The Inst column shows if the model is supported (-), if it is available (✓), if it is available through llama.cpp (L), Ollama (O), … Most of the data shown is scraped from the web, but for some models, it is calculated based on a few heuristics. This explains the difference between Qwen3-Coder-Next and Qwen3-Coder-Next-FP8. These two are the same model, with the -FP8 version already quantized to 8 bits.
But the way llmfit works is searching for the optimal quantized model (for example, from Unsloth) and calculating the scores from there.

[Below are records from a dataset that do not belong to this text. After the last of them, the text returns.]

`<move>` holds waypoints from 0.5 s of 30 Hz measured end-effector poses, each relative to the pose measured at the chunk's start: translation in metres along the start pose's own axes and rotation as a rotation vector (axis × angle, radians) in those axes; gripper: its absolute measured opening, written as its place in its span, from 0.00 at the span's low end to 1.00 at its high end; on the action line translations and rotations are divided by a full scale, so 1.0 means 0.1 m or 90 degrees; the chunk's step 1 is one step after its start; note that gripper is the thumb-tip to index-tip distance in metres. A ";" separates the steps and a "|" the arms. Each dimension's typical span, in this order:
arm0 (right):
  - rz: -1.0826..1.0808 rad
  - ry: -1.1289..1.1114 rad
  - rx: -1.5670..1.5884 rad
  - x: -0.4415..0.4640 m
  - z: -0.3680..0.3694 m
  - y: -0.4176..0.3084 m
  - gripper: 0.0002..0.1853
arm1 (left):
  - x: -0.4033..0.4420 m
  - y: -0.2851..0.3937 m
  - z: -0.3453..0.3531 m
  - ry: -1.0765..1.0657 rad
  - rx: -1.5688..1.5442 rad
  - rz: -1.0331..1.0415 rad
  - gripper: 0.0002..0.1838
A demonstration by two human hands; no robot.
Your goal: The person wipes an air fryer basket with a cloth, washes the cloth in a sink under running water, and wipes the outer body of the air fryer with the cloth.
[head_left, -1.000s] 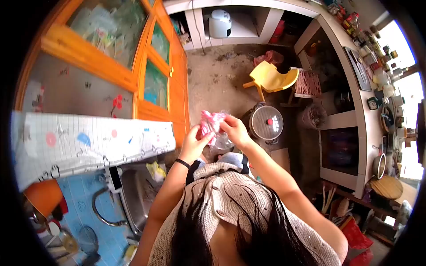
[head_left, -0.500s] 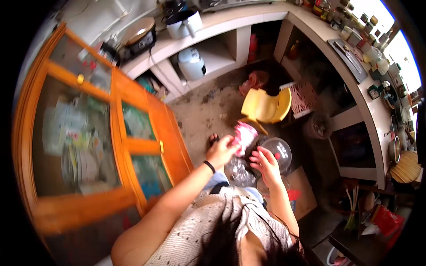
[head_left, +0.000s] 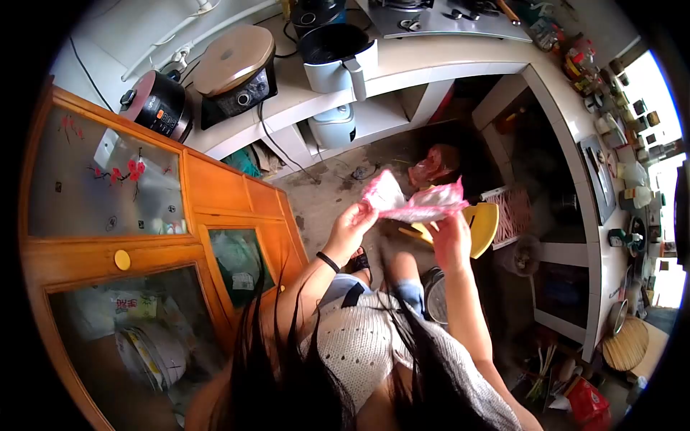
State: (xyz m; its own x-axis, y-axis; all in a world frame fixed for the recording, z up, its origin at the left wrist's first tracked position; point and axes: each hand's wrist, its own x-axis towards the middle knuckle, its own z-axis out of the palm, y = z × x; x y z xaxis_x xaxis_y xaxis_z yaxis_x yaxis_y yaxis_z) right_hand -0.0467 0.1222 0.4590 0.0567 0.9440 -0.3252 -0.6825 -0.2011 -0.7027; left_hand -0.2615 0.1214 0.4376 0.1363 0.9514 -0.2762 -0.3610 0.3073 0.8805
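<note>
A white cloth with pink edges [head_left: 415, 204] is stretched between my two hands, in front of my body above the floor. My left hand [head_left: 352, 224] pinches its left end, a dark band around that wrist. At the cloth's right end, my right hand [head_left: 451, 241] grips the lower edge, some of its fingers hidden behind the fabric. Beyond and below the right hand is a yellow plastic chair [head_left: 485, 228], partly covered by the hand and cloth. A round metal-rimmed vessel [head_left: 435, 296] stands on the floor by my leg, mostly hidden.
An orange wooden cabinet [head_left: 208, 197] with glass panels stands at left. Along the back counter are a rice cooker [head_left: 154, 108], an electric griddle [head_left: 233, 68] and an air fryer basket [head_left: 338, 65]. A pink crate [head_left: 509, 214] and a red plastic bag [head_left: 433, 164] lie on the floor.
The cloth was bunched in my left hand with my right hand apart from it. Now both hands hold it spread, raised further forward. My view has shifted toward the back counter.
</note>
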 end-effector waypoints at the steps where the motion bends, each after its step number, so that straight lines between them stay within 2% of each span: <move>1: 0.003 -0.002 0.062 0.10 0.16 -0.08 0.13 | 0.05 0.08 -0.06 0.042 0.028 -0.036 0.09; 5: -0.041 -0.036 0.014 0.66 0.31 -0.29 0.09 | 0.42 0.19 -0.41 0.125 0.148 0.021 0.12; 8: -0.045 -0.059 -0.007 1.20 0.24 -0.41 0.08 | 0.85 0.52 -0.54 0.139 0.259 0.089 0.14; 11: -0.005 -0.063 0.068 1.74 0.39 -0.48 0.11 | 1.42 0.91 -0.60 0.152 0.484 0.189 0.16; 14: 0.105 -0.136 0.117 2.43 0.52 -0.38 0.15 | 2.07 1.22 -0.63 0.204 0.752 0.430 0.17; 15: 0.121 -0.178 0.144 2.63 0.62 -0.34 0.22 | 2.27 1.31 -0.63 0.225 0.836 0.456 0.20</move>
State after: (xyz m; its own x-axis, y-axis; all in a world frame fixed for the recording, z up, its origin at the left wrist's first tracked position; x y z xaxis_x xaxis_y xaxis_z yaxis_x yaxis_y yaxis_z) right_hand -0.0542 0.3931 0.4366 -0.2647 0.9365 -0.2300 -0.8062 -0.3458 -0.4800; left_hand -0.3361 0.3788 0.4666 0.0070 0.9018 0.4321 0.8147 -0.2557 0.5205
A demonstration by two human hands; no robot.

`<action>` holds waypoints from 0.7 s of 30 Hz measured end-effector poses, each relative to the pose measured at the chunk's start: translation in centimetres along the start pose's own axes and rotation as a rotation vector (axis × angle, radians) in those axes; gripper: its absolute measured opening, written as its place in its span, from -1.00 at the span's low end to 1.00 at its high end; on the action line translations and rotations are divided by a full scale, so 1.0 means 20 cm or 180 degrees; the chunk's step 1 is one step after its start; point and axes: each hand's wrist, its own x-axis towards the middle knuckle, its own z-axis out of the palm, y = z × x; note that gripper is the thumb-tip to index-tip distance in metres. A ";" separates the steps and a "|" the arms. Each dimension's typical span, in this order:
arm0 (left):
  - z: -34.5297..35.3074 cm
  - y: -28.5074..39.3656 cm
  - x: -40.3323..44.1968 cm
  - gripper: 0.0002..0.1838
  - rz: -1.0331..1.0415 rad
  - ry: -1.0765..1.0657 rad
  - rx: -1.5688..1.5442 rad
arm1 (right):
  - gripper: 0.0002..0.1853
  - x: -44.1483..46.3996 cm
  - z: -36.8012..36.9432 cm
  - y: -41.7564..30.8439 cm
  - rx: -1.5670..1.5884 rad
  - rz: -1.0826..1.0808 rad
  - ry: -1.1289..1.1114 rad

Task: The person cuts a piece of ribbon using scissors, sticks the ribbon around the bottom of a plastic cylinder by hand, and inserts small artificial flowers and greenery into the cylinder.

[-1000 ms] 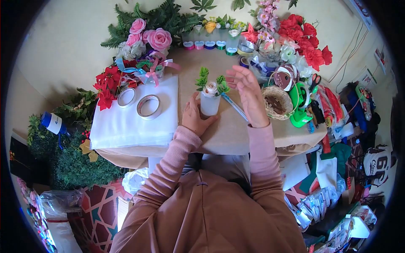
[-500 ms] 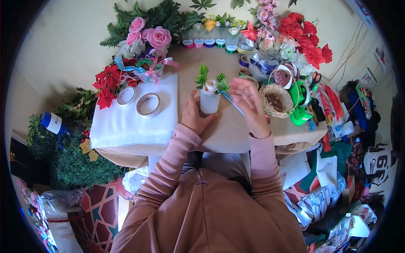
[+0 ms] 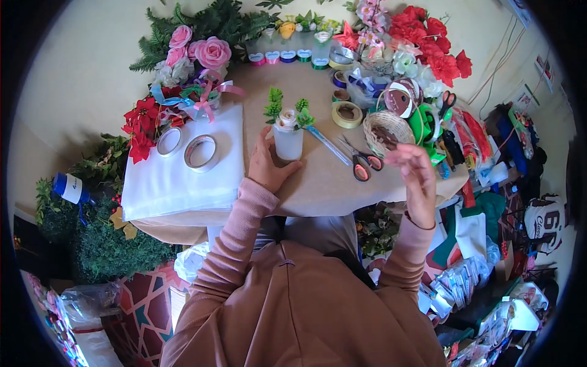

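Note:
A small frosted white jar (image 3: 288, 144) stands upright on the brown-covered table, with a cream rose (image 3: 287, 118) and green sprigs (image 3: 274, 105) at its top. My left hand (image 3: 269, 164) curves round the jar's left side and base, thumb in front. My right hand (image 3: 417, 183) is raised at the table's front right, just before the wicker basket (image 3: 389, 134). Its fingers are loosely bent, and I see nothing in them. Between the hands lie scissors (image 3: 363, 160) with black and orange handles and a light-blue ruler-like strip (image 3: 329, 145).
White sheets (image 3: 183, 192) with two tape rolls (image 3: 200, 153) lie on the left. More tape (image 3: 347, 114), a green tape dispenser (image 3: 422, 125) and red flowers (image 3: 428, 43) are on the right. Ribbon-banded jars (image 3: 287, 49) line the back, beside pink roses (image 3: 213, 53).
My right hand has moved away from the jar, right and toward me, uncovering the scissors and tape. The left hand stays at the jar. The whole view has shifted slightly.

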 end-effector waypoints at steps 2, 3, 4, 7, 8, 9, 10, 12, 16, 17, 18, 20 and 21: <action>-0.01 0.00 0.00 0.04 0.0048 -0.0005 0.0012 | -0.70 -0.03 -0.04 -0.01 -0.0069 -0.0004 0.0102; -0.01 0.00 0.00 0.04 0.0053 -0.0049 -0.0045 | -0.73 -0.05 -0.06 -0.01 -0.0174 0.0097 0.0147; -0.01 0.01 0.00 0.04 0.0058 -0.0050 -0.0045 | -0.75 -0.06 -0.07 -0.01 -0.0276 0.0195 0.0188; -0.01 0.01 0.00 0.04 0.0083 -0.0055 0.0036 | -0.79 -0.08 -0.09 0.01 -0.0298 0.0277 0.0248; -0.02 0.01 0.00 0.05 0.0086 -0.0063 0.0076 | -0.79 -0.08 -0.08 0.02 -0.0292 0.0275 0.0244; -0.02 0.01 0.00 0.05 0.0088 -0.0073 0.0114 | -0.80 -0.08 -0.08 0.03 -0.0274 0.0279 0.0208; -0.02 0.01 0.00 0.05 0.0088 -0.0069 0.0118 | -0.81 -0.08 -0.07 0.04 -0.0256 0.0281 0.0171; -0.01 0.01 0.00 0.05 0.0098 -0.0073 0.0133 | -0.81 -0.07 -0.05 0.06 -0.0163 0.0314 0.0117; 0.00 -0.03 0.00 0.04 0.0265 0.0026 0.0254 | -0.81 -0.06 0.03 0.11 0.0011 0.0379 -0.0114; -0.01 -0.01 0.00 0.04 0.0180 0.0007 0.0167 | -0.83 -0.06 0.06 0.13 0.0141 0.0439 -0.0103; -0.01 -0.01 0.00 0.03 0.0093 -0.0011 0.0081 | -0.83 -0.06 0.07 0.14 0.0140 0.0446 -0.0108; 0.00 -0.01 0.00 0.03 0.0048 -0.0010 0.0058 | -0.86 -0.05 0.09 0.16 -0.0086 0.0387 -0.0290; 0.00 -0.01 0.00 0.03 0.0015 -0.0011 0.0034 | -0.88 -0.05 0.11 0.15 -0.0032 0.0475 -0.0202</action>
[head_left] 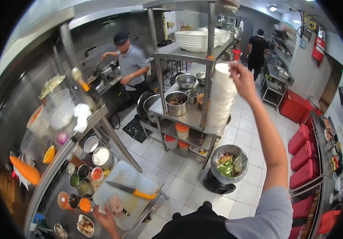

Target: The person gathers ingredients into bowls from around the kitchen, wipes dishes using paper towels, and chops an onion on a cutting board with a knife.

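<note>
My right hand (241,79) is raised at the top of a tall stack of white cups (221,85) in a plastic sleeve, its fingers pinched at the rim; what they hold is too small to tell. Low on the left, my left hand (104,220) rests by the cutting board's edge, fingers apart, beside a pale crumpled cloth or piece of food (114,205). On the white cutting board (133,179) lies a knife with a yellow handle (144,194). A white dish of food (85,225) sits left of that hand.
Ingredient containers (85,205) line the counter's left side. A metal shelf (175,52) holds stacked white plates (191,41) and pots. A bin of scraps (229,163) stands on the floor. One person (131,63) is at the stove, another (258,49) at the back.
</note>
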`<state>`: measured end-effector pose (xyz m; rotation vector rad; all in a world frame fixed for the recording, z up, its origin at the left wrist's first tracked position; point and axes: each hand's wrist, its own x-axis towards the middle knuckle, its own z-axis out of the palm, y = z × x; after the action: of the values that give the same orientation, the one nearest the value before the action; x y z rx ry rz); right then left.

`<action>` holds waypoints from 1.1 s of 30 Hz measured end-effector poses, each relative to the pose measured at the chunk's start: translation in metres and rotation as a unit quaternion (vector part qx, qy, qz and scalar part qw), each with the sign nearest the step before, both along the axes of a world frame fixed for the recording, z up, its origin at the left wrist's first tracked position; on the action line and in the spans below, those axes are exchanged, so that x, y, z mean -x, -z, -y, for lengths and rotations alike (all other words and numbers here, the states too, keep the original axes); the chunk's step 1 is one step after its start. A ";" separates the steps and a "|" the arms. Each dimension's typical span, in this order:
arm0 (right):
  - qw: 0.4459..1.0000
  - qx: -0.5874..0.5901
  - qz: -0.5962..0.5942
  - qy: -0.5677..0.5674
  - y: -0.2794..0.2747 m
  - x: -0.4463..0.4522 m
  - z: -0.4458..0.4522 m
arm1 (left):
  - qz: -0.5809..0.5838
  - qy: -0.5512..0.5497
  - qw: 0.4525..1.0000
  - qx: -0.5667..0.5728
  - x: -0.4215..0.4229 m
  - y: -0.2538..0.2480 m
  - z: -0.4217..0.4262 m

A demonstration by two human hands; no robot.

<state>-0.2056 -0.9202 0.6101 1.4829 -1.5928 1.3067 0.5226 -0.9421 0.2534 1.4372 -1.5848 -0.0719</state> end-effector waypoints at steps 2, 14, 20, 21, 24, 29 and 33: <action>1.000 -0.008 -0.003 0.002 -0.041 0.060 0.029 | -0.043 -0.012 0.999 0.013 0.021 -0.006 0.010; 0.934 -0.310 -0.167 -0.066 -0.137 0.224 0.209 | -0.183 -0.135 0.974 0.002 0.204 -0.043 -0.067; 0.936 -0.206 -0.259 -0.118 -0.143 0.221 0.202 | -0.183 -0.126 0.973 -0.068 0.252 -0.058 -0.093; 0.934 -0.206 -0.269 -0.113 -0.149 0.218 0.197 | -0.185 -0.131 0.972 -0.067 0.258 -0.058 -0.095; 0.934 -0.175 -0.294 -0.104 -0.149 0.221 0.193 | -0.180 -0.136 0.972 -0.064 0.271 -0.066 -0.099; 0.944 -0.080 -0.307 -0.085 -0.157 0.239 0.182 | -0.154 -0.123 0.979 -0.051 0.281 -0.070 -0.109; 0.952 -0.063 -0.288 -0.078 -0.170 0.266 0.157 | -0.121 -0.119 0.980 -0.101 0.270 -0.071 -0.118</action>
<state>-0.4719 -1.0772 0.7796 1.8832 -1.2055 0.7469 0.2524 -0.8242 0.3240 1.6975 -1.2272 -0.2635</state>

The differences then come from the fact that it uses the scraped data for Qwen3-Coder-Next, but for Qwen3-Coder-Next-FP8 it infers some params.
For example, these models (or model, because they are both the same) use a MoE architecture, where instead of a big FFN, we have several different small FFNs. According to the HF card, Qwen3-Coder-Next (and the FP8 variant) has 512 experts, of which only 10 are activated at the same time, with one additional shared expert. Each expert has a hidden layer of 512 dimensions.
So the main difference is in the number of active parameters, that is, the number of params for the active experts: for Qwen3-Coder-Next we have the 3B set in the HF card, but for Qwen3-Coder-Next-FP8 we have almost 5.5B. So this would make a better use of the GPU, while also leaving more RAM free. Maybe even allowing a better quantization.
Downloading the model
In any case, this is all wrong: there is only one model to quantize, and the FP8 (80GB) version wouldn’t fit in my RAM + VRAM.
So I’m going to download this one:
1
hf download unsloth/Qwen3-Coder-Next-GGUF --include "Qwen3-Coder-Next-UD-Q4_K_XL.gguf" --local-dir ./models/Qwen3-Coder-Next
The UD-Q4_K_XL quantization is a special unsloth dynamic quantization that is supposed to perform better.
Testing the model
Once downloaded, we run it with llama.cpp:
1
llama-server -m ./models/Qwen3-Coder-Next/Qwen3-Coder-Next-UD-Q4_K_XL.gguf

The code generated is in this file. Qwen also added these comments:

The result isn’t bad: there are things to improve (project in FROM clause, location, no real reason for the ORDER BY), but the code works.
I will try something more complex when I have time.